CVLGJun 30, 2022

Learning Underrepresented Classes from Decentralized Partially Labeled Medical Images

arXiv:2206.15353v110 citationsh-index: 20
Originality Incremental advance
AI Analysis

This addresses data scarcity and class imbalance in medical federated learning, but it is incremental as it builds on existing federated and few-shot learning methods.

The paper tackles the problem of learning underrepresented classes from decentralized partially labeled medical images in federated learning, where standard approaches fail due to extreme class imbalance, and proposes FedFew, which outperforms baselines by a large margin on multi-label thoracic disease classification tasks.

Using decentralized data for federated training is one promising emerging research direction for alleviating data scarcity in the medical domain. However, in contrast to large-scale fully labeled data commonly seen in general object recognition tasks, the local medical datasets are more likely to only have images annotated for a subset of classes of interest due to high annotation costs.

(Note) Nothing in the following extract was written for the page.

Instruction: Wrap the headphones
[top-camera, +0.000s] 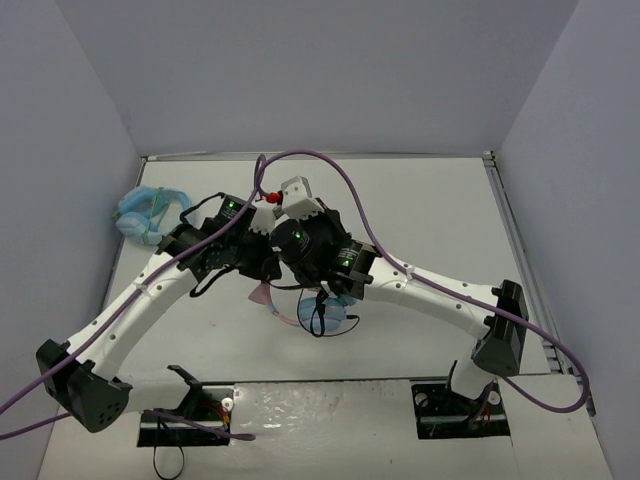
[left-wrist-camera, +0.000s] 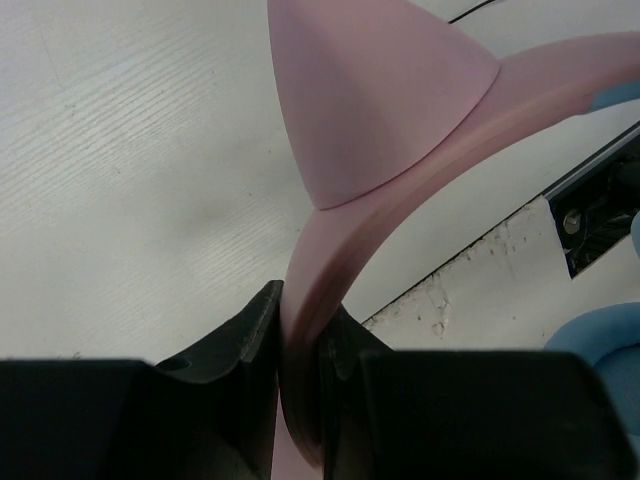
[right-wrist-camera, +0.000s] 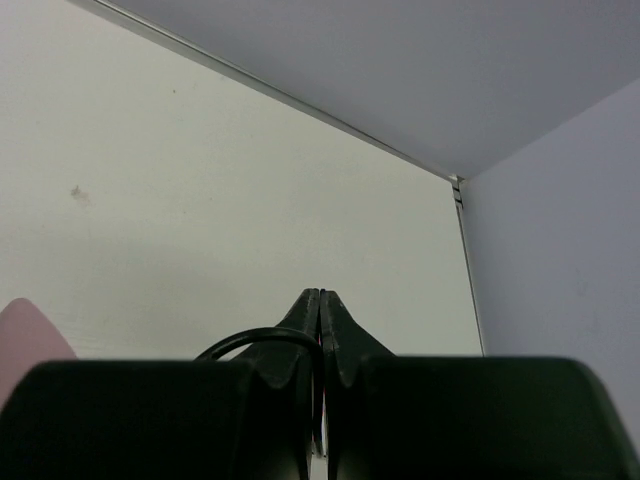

In this paper, we consider a practical yet under-explored problem, where underrepresented classes only have few labeled instances available and only exist in a few clients of the federated system. We show that standard federated learning approaches fail to learn robust multi-label classifiers with extreme class imbalance and address it by proposing a novel federated learning framework, FedFew. FedFew consists of three stages, where the first stage leverages federated self-supervised learning to learn class-agnostic representations. In the second stage, the decentralized partially labeled data are exploited to learn an energy-based multi-label classifier for the common classes. Finally, the underrepresented classes are detected based on the energy and a prototype-based nearest-neighbor model is proposed for few-shot matching. We evaluate FedFew on multi-label thoracic disease classification tasks and demonstrate that it outperforms the federated baselines by a large margin.